[Your goal]
Below are some records. Return exactly the lines from the one containing "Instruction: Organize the" through the one containing "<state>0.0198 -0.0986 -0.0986", both included, and only those.

[Data for the task]
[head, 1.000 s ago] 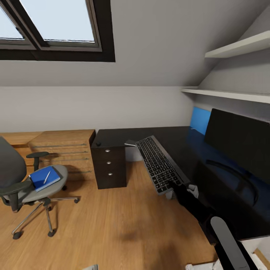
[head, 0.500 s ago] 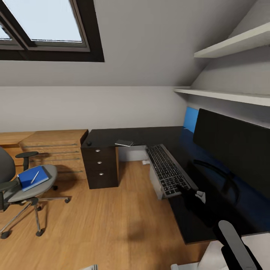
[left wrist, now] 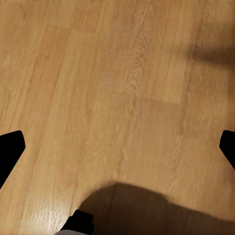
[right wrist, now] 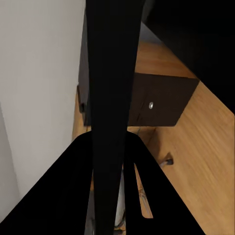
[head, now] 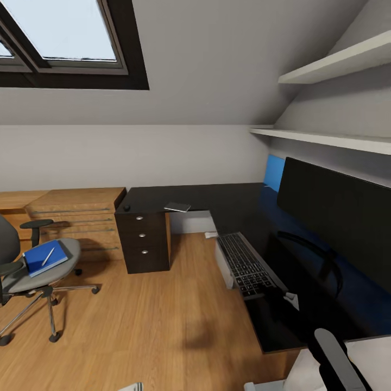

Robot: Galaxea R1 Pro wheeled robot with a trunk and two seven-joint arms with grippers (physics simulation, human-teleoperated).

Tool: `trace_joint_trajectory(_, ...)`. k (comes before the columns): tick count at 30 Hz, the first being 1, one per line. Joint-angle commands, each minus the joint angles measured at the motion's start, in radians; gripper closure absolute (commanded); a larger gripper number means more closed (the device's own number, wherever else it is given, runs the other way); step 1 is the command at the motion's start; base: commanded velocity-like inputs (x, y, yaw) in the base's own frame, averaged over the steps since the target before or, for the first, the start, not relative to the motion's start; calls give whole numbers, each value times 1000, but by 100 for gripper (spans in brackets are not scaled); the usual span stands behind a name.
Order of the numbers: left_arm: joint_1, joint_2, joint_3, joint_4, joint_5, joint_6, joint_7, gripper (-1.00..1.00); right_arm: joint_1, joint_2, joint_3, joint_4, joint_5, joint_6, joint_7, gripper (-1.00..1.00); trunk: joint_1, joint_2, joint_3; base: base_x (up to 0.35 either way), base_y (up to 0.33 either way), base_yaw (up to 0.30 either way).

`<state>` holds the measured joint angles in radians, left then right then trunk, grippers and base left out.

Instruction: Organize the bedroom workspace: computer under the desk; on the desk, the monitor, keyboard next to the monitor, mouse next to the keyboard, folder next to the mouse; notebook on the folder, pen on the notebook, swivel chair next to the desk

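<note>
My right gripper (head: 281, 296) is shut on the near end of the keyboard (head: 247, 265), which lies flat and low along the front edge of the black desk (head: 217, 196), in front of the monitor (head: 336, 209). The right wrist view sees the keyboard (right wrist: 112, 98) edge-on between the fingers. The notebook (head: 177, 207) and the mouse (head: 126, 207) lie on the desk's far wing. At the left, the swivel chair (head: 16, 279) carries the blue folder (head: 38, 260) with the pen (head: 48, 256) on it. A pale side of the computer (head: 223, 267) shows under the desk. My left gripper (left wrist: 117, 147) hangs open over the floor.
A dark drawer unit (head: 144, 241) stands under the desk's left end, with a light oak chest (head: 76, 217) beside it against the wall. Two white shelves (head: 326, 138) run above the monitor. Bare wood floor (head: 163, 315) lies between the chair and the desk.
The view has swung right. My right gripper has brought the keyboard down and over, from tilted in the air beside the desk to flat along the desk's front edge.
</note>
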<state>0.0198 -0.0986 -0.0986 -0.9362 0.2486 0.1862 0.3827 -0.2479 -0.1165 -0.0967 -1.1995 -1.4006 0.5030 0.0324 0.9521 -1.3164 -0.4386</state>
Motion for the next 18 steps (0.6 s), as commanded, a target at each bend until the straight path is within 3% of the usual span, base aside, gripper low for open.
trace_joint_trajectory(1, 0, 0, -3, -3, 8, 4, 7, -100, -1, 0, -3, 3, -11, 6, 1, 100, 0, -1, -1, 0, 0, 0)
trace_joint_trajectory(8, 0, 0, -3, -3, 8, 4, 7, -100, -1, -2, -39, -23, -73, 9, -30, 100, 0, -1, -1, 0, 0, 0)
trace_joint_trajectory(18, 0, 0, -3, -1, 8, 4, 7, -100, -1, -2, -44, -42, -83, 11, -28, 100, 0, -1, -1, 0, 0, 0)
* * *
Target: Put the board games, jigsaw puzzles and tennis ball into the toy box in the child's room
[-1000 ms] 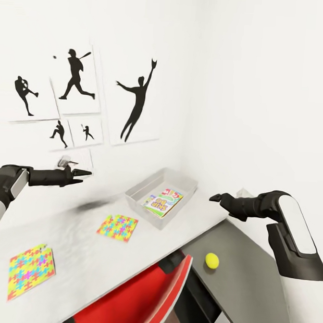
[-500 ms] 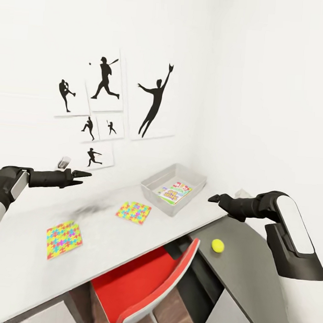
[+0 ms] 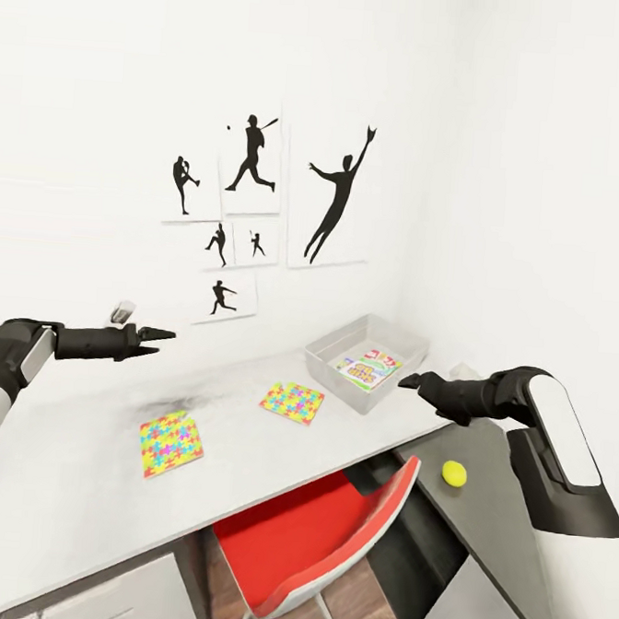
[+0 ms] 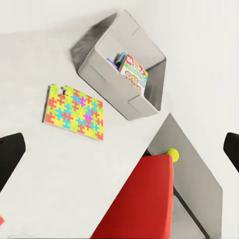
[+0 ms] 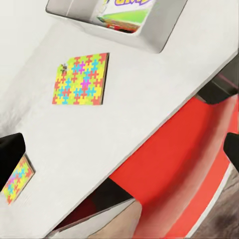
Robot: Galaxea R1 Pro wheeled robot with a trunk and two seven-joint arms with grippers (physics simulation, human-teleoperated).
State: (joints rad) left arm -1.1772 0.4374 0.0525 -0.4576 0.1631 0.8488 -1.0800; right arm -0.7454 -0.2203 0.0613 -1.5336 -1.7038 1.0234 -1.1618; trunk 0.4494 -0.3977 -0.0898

[Response]
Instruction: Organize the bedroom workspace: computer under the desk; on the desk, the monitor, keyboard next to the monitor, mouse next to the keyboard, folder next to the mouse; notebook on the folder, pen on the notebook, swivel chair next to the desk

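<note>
My right gripper (head: 281, 296) is shut on the near end of the keyboard (head: 247, 265), which lies flat and low along the front edge of the black desk (head: 217, 196), in front of the monitor (head: 336, 209). The right wrist view sees the keyboard (right wrist: 112, 98) edge-on between the fingers. The notebook (head: 177, 207) and the mouse (head: 126, 207) lie on the desk's far wing. At the left, the swivel chair (head: 16, 279) carries the blue folder (head: 38, 260) with the pen (head: 48, 256) on it. A pale side of the computer (head: 223, 267) shows under the desk. My left gripper (left wrist: 117, 147) hangs open over the floor.
A dark drawer unit (head: 144, 241) stands under the desk's left end, with a light oak chest (head: 76, 217) beside it against the wall. Two white shelves (head: 326, 138) run above the monitor. Bare wood floor (head: 163, 315) lies between the chair and the desk.
The view has swung right. My right gripper has brought the keyboard down and over, from tilted in the air beside the desk to flat along the desk's front edge.
</note>
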<state>0.0198 -0.0986 -0.0986 -0.9362 0.2486 0.1862 0.3827 -0.2479 -0.1165 -0.0967 -1.1995 -1.4006 0.5030 0.0324 0.9521 -1.3164 -0.4386</state>

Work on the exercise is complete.